JOHN DI STEFANO
LUX PROJECT:
UMBRA [2017]
Three unique photograms – silver gelatin prints. 330 X 150 cm (110 X 150 cm each)
UMBRA consists of unique, large-scale photograms in which various grid pattern matrices are printed onto photosensitive paper. The fusion of these matrices creates misalignments, or moirées –a common unwanted residue of digital and print imagery, when pixelation or banding misregisters. The moiré phenomenon embodies the schism between what is described and what is ultimately experienced. This translation—a type of random ‘aliasing’—implies deception or even corruption, something that stands in apparent contraction to the veracity of the photographic image, and consequently suggests that there is more to an image when it ‘fails’ to align regularly. The notion of interference and failure are key considerations in this work, which attempts to also engage with the materiality of indexical media. This work examines this space of collision between what one is meant to see and what emerges from an image when one identifies the image’s fissures. The enigmatic visual spaces that emerge in this process—exemplified in the moirés—speaks to the plasticity of perception, but also models the dynamism of the physical world. This work attempt to identify the border between abstraction and concrete, realistic representation; the optical illusion between high-resolution, documentary photography and ‘painterly’ aesthetics.
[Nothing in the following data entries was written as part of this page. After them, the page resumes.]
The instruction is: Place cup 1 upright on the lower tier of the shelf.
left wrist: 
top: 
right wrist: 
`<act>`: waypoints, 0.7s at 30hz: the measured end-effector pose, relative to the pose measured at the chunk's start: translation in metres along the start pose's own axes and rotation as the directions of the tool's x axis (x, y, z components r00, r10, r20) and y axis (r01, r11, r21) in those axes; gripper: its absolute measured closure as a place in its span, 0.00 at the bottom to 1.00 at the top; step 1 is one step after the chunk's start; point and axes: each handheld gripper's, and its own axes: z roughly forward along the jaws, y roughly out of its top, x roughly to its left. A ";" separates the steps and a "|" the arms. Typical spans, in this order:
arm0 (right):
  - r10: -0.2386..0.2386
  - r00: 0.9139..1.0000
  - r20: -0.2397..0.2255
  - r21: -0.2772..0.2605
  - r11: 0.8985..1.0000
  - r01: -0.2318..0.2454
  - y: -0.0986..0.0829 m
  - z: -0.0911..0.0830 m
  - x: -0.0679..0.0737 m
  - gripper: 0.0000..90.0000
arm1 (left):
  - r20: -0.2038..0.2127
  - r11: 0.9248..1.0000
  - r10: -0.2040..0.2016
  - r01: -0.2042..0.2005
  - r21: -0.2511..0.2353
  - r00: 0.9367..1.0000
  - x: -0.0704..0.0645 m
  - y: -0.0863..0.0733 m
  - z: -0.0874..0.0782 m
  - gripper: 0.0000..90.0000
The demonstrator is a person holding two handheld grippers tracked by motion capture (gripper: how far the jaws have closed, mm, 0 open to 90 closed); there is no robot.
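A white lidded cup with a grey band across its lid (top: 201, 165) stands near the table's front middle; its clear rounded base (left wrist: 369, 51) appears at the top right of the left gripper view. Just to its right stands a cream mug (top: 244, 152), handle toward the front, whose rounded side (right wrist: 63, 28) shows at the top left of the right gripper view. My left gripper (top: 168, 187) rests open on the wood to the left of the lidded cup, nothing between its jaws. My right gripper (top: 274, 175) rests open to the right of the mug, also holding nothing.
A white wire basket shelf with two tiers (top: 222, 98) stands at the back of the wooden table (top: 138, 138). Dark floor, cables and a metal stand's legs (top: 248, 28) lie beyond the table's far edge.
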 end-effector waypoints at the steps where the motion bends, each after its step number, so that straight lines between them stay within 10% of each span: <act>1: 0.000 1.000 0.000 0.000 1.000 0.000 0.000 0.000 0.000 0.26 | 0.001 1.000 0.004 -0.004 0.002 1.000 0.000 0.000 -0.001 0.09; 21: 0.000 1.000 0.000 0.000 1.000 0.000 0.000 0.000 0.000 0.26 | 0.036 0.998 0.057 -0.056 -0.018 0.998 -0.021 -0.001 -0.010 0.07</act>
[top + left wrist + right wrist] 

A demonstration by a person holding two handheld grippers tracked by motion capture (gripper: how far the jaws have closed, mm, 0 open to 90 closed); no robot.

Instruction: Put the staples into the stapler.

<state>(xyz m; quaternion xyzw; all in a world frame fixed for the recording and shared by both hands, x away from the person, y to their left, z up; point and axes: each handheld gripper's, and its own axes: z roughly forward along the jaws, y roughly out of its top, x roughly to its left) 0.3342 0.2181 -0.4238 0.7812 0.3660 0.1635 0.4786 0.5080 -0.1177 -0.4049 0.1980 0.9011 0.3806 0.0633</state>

The LUX PROJECT is a series of ‘cameraless photographic’ explorations that challenge the veracity of the photographic image. Relying on the indexical characteristics of photographic analogue processes, these works attempts to create images that remain faithful to the indexical and ‘documentary’ qualities of the photographic, and simultaneously create images that verge on abstraction. These works seek to engage the relationship between the materiality of analogue photography and perceptions of light as an expression of time.